Il "laboratorio siciliano" dell'antiracket ha portato con sè una novità importante. Confindustria con il suo presidente Ivanhoe Lo Bello ha reso pubblica la nuova linea lo scorso anno: fuori dall'associazione di categoria chi paga il pizzo. Una posizione sostenuta anche a livello nazionale. Chiediamo a Nasone qual è la situazione invece in Calabria. "In Calabria Confindustria ha sposato un no pubblico al pizzo - risponde Nasone -. Lo ha fatto lanciando una campagna nazionale che è sembrata lontanta dal radicamento culturale sul territorio, elemento fondamentale per costruire un cambiamento tangibile. Alle associazioni di categoria aderenti a "Reggioliberareggio" abbiamo infatti chiesto in questi mesi - come primo atto - di indicarci chi non paga il pizzo fra gli aderenti e stiamo raccogliendo le informazioni in loro possesso".

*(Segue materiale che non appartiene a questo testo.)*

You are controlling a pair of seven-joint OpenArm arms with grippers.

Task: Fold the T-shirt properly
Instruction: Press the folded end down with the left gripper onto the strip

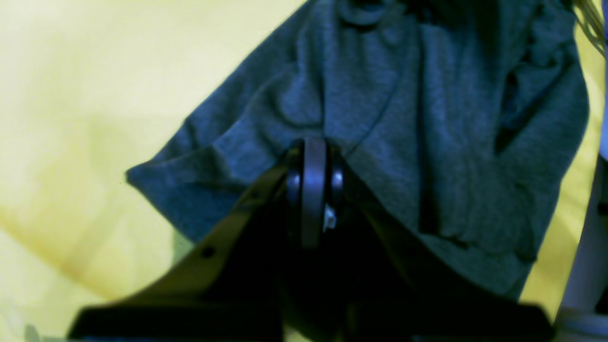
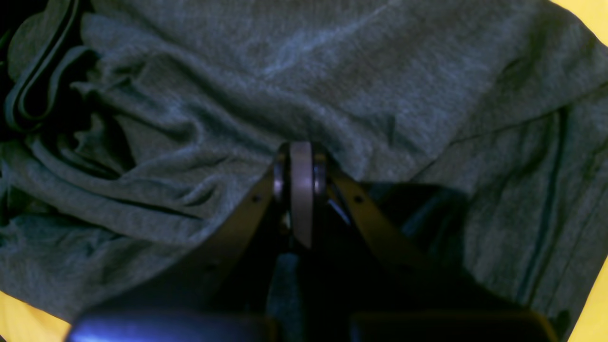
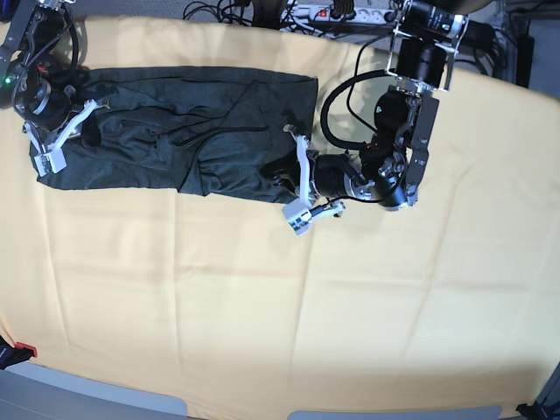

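Soft teal-grey T-shirt (image 3: 175, 140) lies stretched along the yellow table's (image 3: 262, 306) far edge, the left gripper (image 3: 284, 171) and right gripper (image 3: 74, 122) pinching opposite ends, likely to keep it taut for folding.

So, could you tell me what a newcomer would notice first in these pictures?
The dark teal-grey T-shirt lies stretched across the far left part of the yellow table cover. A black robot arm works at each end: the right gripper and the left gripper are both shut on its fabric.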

Veniamo ad oggi. Nel pomeriggio a Reggio Calabria la presentazione di questo percorso, presso Auditorium San Paolo. " Si tratta di una proposta amministrativa, politica e sociale - sottolinea Nasone. Ad ogni attivita' gestita da imprenditori liberi dal racket sarà dato un logo di riconoscimento da attaccare in vetrina quale segno a garanzia della libertà dal pizzo e dalle logiche mafiose. Abbiamo scelto di consegnarlo simbolicamente a cinque attività: i tre imprenditori che con coraggio hanno detto di no al pizzo e sono l'anima di questo percorso. Ad una cooperativa nata per finalità sociali su un bene confiscato e che in questi mesi rischia di chiudere, la Rom1995 e a Stefania Grasso, figlia dell'imprenditore Vincenzo Grasso, ucciso dalle 'ndrine nel 1989 perchè si era rifiutato di pagare il pizzo, che sta lavorando a Locri per mettere in moto un percorso simile a quello di Reggio Calabria".

Da oggi inoltre avrà inizio il lavoro di un osservatorio antiracket, composto da sette membri, che periodicamente, individuando vari parametri e con l'ausilio delle forze dell'ordine, rintraccerà sul territorio i punti vendita che non sono collusi con la mafia e non pagano il pizzo per continuare questo percorso pubblico di denuncia. Un ruolo importante in questo progetto però spetterà anche ai cittadini. A loro il compito di sostenere la rete di negozi "reggioliberareggio" impegnandosi a fare acquisti solo nei punti vendita che esibiscono il bollino antiracket. La sfida del consumo critico lanciata dai ragazzi di Addiopizzo Sicilia sbarca in Calabria dunque e diventa il vero ponte capace di collegare l'antimafia sociale contro il pizzo e le mafie.